• Data section:
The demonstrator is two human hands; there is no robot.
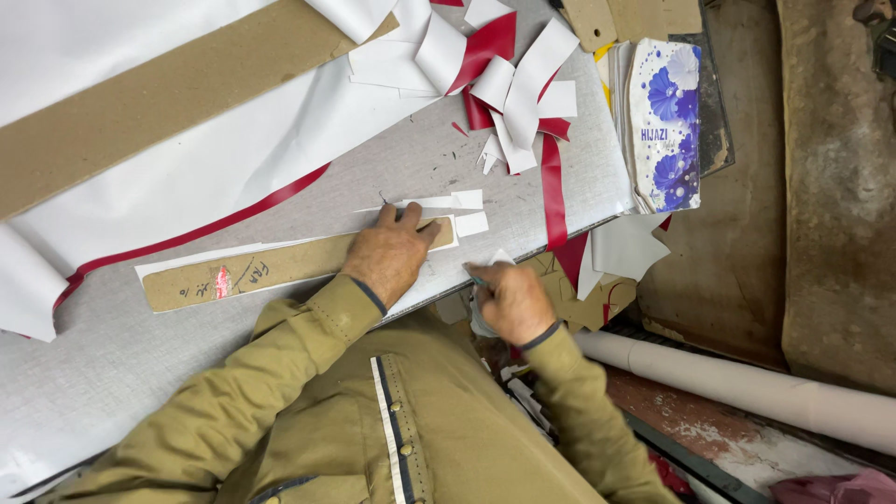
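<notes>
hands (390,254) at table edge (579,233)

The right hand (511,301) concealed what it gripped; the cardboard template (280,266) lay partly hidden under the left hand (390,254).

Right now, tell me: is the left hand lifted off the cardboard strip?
No, the left hand presses flat on the cardboard strip.

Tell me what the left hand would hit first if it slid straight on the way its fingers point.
The left hand presses a cardboard template, fingers pointing away across the table. Straight ahead it would probably first meet the small white strip offcuts just beyond its fingertips, then bare grey tabletop.
</notes>
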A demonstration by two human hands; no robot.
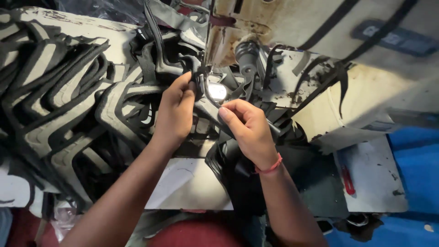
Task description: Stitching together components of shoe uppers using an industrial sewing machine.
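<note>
**Two hands at a sewing machine, holding black strap and grey fabric**

Two bare hands work close together under the head of a worn, cream-coloured sewing machine [256, 27], seen from above. The left hand [176, 112] has its fingers curled shut, pinching a black strap [197, 75] just beside the needle area, where a small bright lamp [217, 91] shines. The right hand [247, 128], with a red band [270, 167] on its wrist, is also closed, thumb and fingers gripping a grey fabric piece edged in black [208, 110] that lies between the two hands, right below the lamp. The hands are near each other but not touching. More black material hangs down beneath the right wrist. To the left, a large heap of grey padded pieces with black edging [64, 100] covers the table [187, 183]. To the right, the stained machine bed meets a blue surface [416, 169].
</note>
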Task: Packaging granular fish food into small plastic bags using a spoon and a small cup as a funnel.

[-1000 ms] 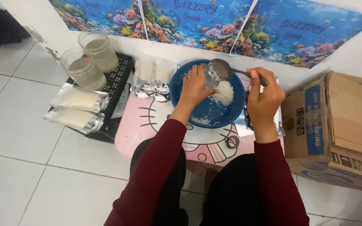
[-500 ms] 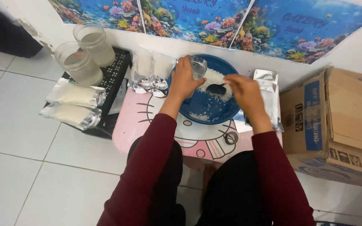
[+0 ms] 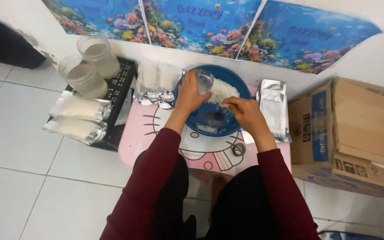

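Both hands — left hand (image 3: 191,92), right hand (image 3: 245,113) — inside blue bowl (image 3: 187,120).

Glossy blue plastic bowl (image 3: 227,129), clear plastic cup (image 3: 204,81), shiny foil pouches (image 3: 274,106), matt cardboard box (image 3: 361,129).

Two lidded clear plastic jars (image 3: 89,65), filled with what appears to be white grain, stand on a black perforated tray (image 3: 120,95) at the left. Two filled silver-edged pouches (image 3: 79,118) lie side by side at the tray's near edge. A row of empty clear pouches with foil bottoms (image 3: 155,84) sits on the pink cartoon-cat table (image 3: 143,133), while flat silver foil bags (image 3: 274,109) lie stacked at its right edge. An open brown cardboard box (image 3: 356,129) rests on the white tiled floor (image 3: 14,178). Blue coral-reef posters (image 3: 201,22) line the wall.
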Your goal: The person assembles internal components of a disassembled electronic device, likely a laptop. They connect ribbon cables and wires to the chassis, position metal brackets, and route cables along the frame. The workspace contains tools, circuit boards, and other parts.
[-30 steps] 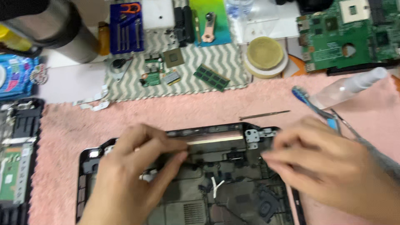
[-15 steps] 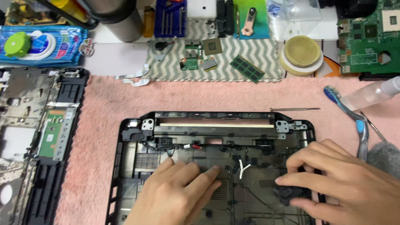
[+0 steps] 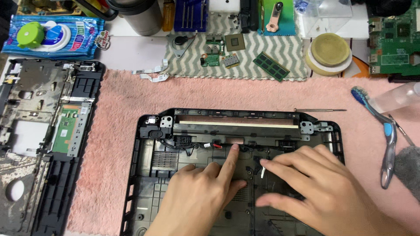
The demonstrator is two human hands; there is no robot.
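Your left hand (image 3: 199,199) points an extended forefinger at the wiring in the stripped black laptop base (image 3: 148,175) on the pink towel (image 3: 118,100), your right hand (image 3: 323,192) rests open-fingered, gripping nothing; boards already lie removed, cabling remains.

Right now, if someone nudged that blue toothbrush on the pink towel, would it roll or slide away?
Probably not far. The toothbrush lies flat on the fuzzy pink towel, whose nap would likely grip it. Its curved handle looks more apt to rock than roll. It seems light and fairly stiff, so a push would likely pivot it toward the thin metal tool beside it.
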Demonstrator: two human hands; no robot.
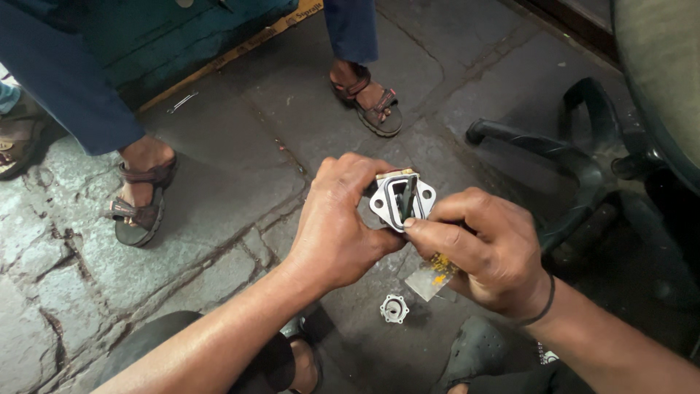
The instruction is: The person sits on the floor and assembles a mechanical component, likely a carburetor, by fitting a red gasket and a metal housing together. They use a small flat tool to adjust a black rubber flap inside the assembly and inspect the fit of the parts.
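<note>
Metal flanged fitting (402,199) gripped between left hand (337,222) and right hand (487,252), both closed on it, above a small round metal part (394,308) on stone paving (219,146).

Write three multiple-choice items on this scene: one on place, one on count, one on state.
1. Where is the small round metal part?
A. on the stone floor below the hands
B. on the chair
C. in the left hand

2. How many sandalled feet stand at the top of the picture?
A. one
B. two
C. four

3. How is the metal flange held?
A. lying free on the floor
B. by the right hand alone
C. between both hands

Answers: 1 A, it lies on the floor near the knees. 2 B, one sandal at left, another at top centre. 3 C, the left hand and right hand both grip it.
</note>
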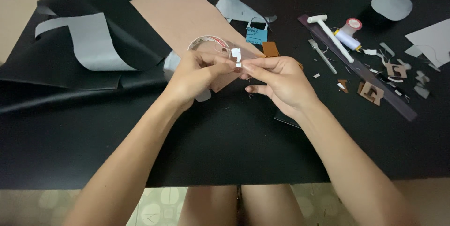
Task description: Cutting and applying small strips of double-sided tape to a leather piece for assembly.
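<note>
My left hand [199,74] grips a roll of tape [209,44], fingers curled around its near rim; the roll stands just above and behind my knuckles. My right hand [277,81] meets the left at the centre of the black table [225,146]. Thumb and forefinger of both hands are pinched together on a short white strip of tape [236,56], which stands upright between the fingertips, touching both hands and just beside the roll.

Directly behind the roll lies a tan sheet [180,13], and beside my right fingers sit a small brown leather square [270,48] and a blue card [257,34]. To the left, a black sheet with a grey underside [93,41] curls upward. Well to the right lie a white mallet [330,33], a spool of white thread [349,36], a dark strip [375,83] and brown cut-out pieces [371,92].
</note>
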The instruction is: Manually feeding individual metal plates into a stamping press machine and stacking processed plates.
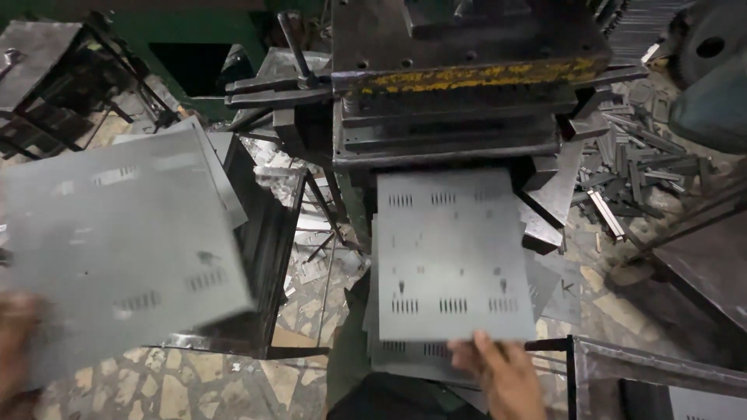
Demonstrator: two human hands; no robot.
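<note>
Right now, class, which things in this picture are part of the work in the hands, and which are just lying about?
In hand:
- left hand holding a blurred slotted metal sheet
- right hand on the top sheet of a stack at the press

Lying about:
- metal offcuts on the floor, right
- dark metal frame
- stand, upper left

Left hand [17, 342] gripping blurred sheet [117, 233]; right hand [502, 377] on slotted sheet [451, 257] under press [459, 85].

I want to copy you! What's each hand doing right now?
Left hand: blurred, holding the grey punched sheet.
Right hand: fingers on the top sheet of the stack; grip cannot be told.
</note>
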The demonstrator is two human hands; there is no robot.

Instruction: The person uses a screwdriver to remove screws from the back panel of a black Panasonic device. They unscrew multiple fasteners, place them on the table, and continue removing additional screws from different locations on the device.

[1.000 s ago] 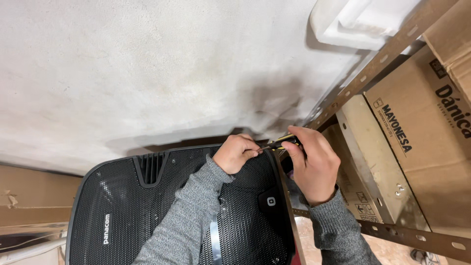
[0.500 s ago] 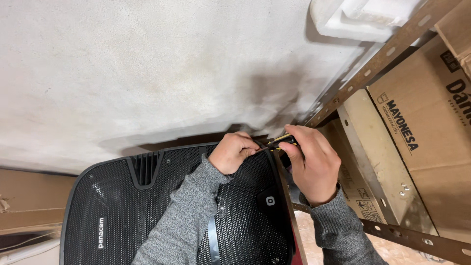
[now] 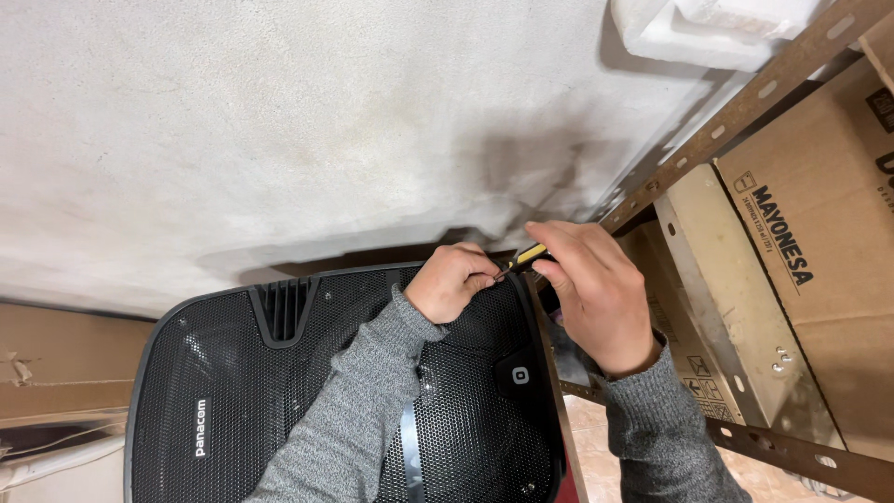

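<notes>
A rough white wall (image 3: 279, 121) backs one black speaker (image 3: 307, 401) and two cardboard boxes (image 3: 819, 242). My right hand (image 3: 596, 289) has its fingers clamped on one screwdriver (image 3: 523, 257); my left hand (image 3: 453, 281) is curled shut at its tip.

Inventory, counted as seen:

- Hands: two, a left hand (image 3: 453, 279) and a right hand (image 3: 596, 289), each in a grey knitted sleeve.
- Screwdriver (image 3: 523, 258), yellow-and-black handle: one, between the two hands.
- Speaker (image 3: 279, 391), black with mesh grille: one, near left.
- Cardboard boxes (image 3: 819, 242): at least three on the right; one more box (image 3: 47, 373) at far left.
- Metal shelf rack (image 3: 745, 107), slotted angle bars: one.
- White foam block (image 3: 708, 28): one, top right.
</notes>
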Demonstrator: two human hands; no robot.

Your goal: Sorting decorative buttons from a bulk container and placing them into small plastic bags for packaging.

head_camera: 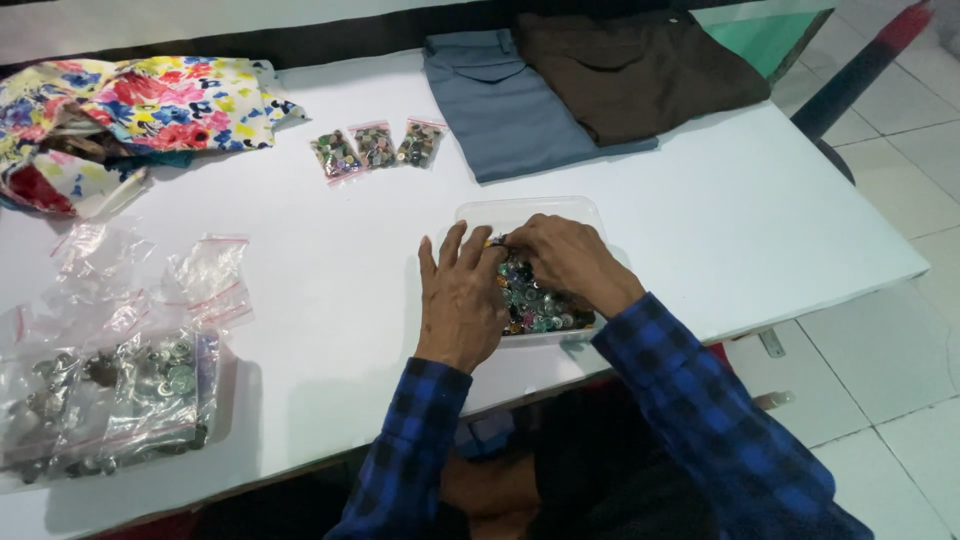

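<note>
A clear plastic tray (530, 208) sits on the white table (330, 270), filled with several small round buttons (535, 305) in mixed colours. My left hand (460, 295) rests at the tray's left rim, fingers apart and pointing up. My right hand (565, 258) lies over the buttons, its fingers curled down among them near my left fingertips. Whether either hand pinches a button is hidden by the fingers. Both sleeves are blue and black check.
Three small filled zip bags (377, 147) lie in a row behind the tray. Empty zip bags (210, 275) and larger bags of buttons (110, 395) lie at left. A floral cloth (150, 105), grey fabric (510, 110) and brown fabric (630, 70) lie at the back.
</note>
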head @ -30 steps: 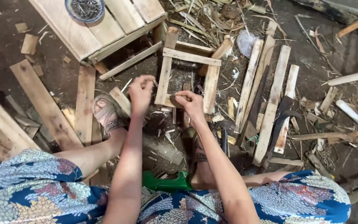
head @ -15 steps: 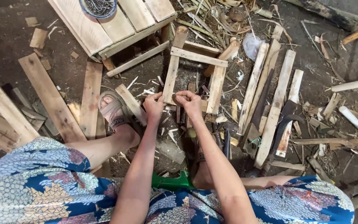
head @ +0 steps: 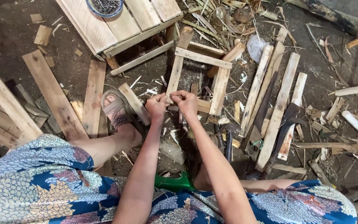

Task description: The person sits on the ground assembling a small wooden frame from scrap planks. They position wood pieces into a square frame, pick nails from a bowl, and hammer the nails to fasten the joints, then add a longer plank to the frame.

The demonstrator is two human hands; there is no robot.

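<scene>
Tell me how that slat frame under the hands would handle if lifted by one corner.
The wooden frame looks light, being thin slats. It would probably rack or flex, since only a few slats join it. Flat pieces, so unlikely to roll.

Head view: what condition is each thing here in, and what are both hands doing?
Left hand: fingers pinched shut at the frame's near corner.
Right hand: pinched shut beside it.
Wooden frame: flat on the ground, slats joined.
Bowl of nails: full, upright on the pallet.
Loose slats: lying scattered.
Sandal: worn, strapped.

Blue patterned garment point(head: 42, 182), strapped sandal point(head: 117, 112)
</scene>
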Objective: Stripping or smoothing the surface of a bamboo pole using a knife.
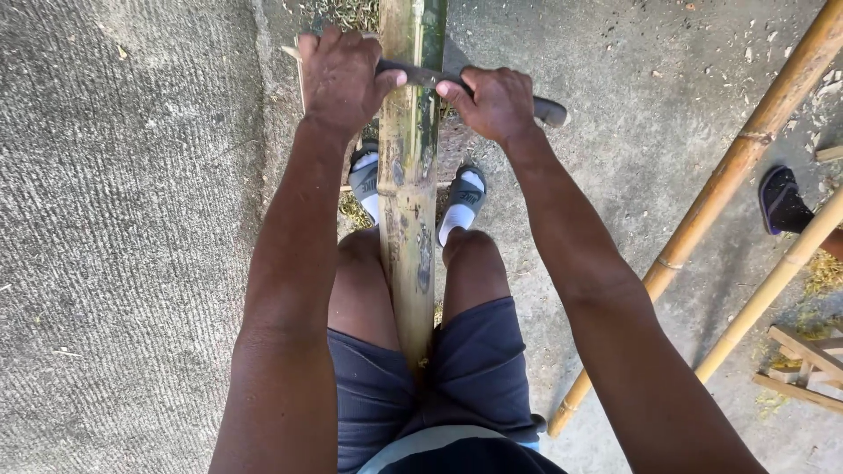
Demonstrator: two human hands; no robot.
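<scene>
With the bamboo pole clamped upright between the knees, the left hand and right hand each grip an end of the knife laid across it; even, level pressure should keep the blade from skewing.

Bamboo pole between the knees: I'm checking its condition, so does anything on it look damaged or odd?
The bamboo pole shows dark blotches and scuffed patches along its pale surface, while its far end stays green. Both hands grip a blade laid across it. No split shows.
</scene>
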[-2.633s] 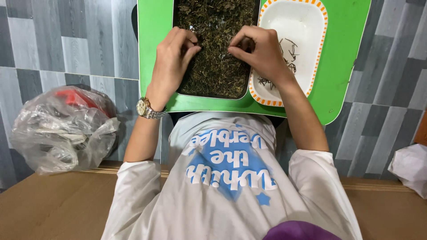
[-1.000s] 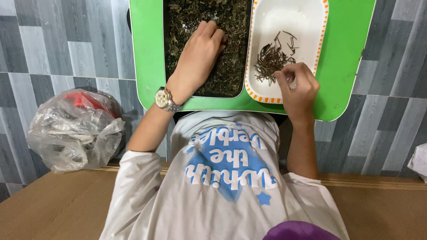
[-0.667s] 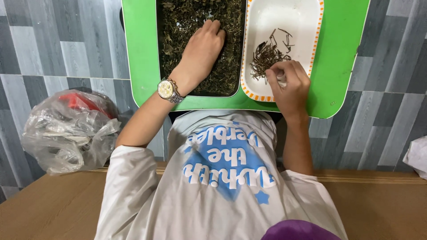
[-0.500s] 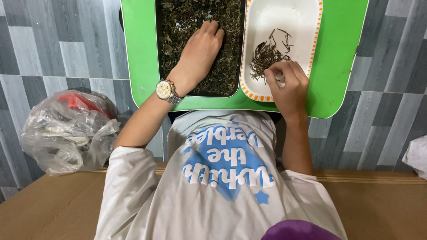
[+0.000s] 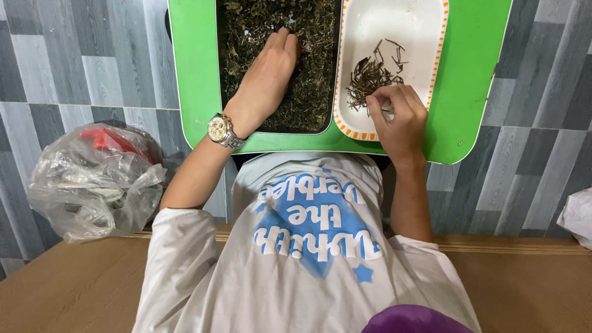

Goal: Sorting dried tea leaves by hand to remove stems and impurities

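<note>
A green tray lies on my lap. It carries a dark rectangular tray of dried leaves and a white dish with an orange rim. My left hand, with a wristwatch, rests flat on the dried leaves, fingers spread. My right hand is over the near corner of the white dish. Its fingertips are pinched together at the edge of a small pile of dried stems.
A crumpled clear plastic bag with something red inside sits on the grey tiled floor to my left. A white bag shows at the right edge. I sit on a brown surface.
My right hand has gone from the leaf tray to the white dish, where a stem pile now lies. My left hand has moved deeper into the leaves. Over the last second both have barely moved.
</note>
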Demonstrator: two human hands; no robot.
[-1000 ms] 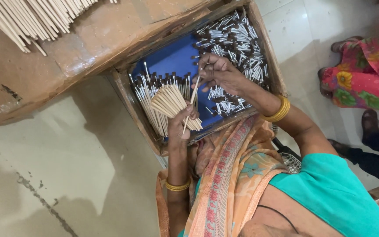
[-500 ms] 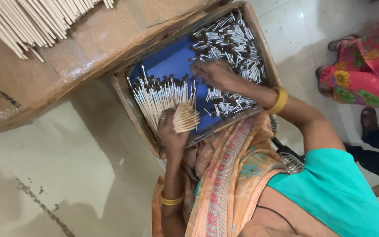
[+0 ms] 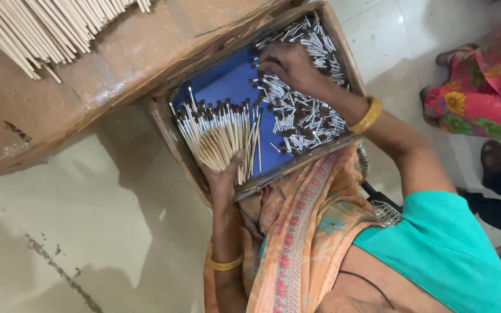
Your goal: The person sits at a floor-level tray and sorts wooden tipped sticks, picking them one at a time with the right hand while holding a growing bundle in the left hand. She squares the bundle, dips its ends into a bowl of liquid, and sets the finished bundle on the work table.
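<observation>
Left hand (image 3: 222, 174) clamped around a fanned bundle of pale sticks (image 3: 218, 134), dark-tipped ends pointing toward 12 o'clock, blunt ends bunched at the palm. Right hand (image 3: 285, 66) at 1 o'clock from the left, fingers curled down into a loose heap of short dark-capped sticks (image 3: 308, 113); whether anything is pinched there cannot be told. Both inside a shallow cardboard tray (image 3: 163, 124) with a blue lining (image 3: 227, 84), bundle at the tray's 8 o'clock corner, loose heap filling the side from 1 to 4 o'clock. Gold bangles on each wrist. At 10 o'clock of the tray, a brown cardboard box (image 3: 42, 116) carrying long bare sticks (image 3: 36, 26). Pale floor (image 3: 88, 232) at 7 o'clock. Floral pink cloth (image 3: 476, 87) of another person at 3 o'clock.
</observation>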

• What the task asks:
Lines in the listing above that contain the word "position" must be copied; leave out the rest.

• Response to the exercise:
Your goal: The person assembles internal components of a disassembled electronic device, likely a laptop. They connect ribbon cables and wires to the chassis, position metal brackets, and route cables along the frame. The workspace contains tools, circuit boards, and other parts.
Task description: The person sits on the ground assembling a small wooden frame from scrap planks. They position wood pieces into a square frame, pick nails from a bowl, and hammer the nails to fasten the joints, then add a longer plank to the frame.

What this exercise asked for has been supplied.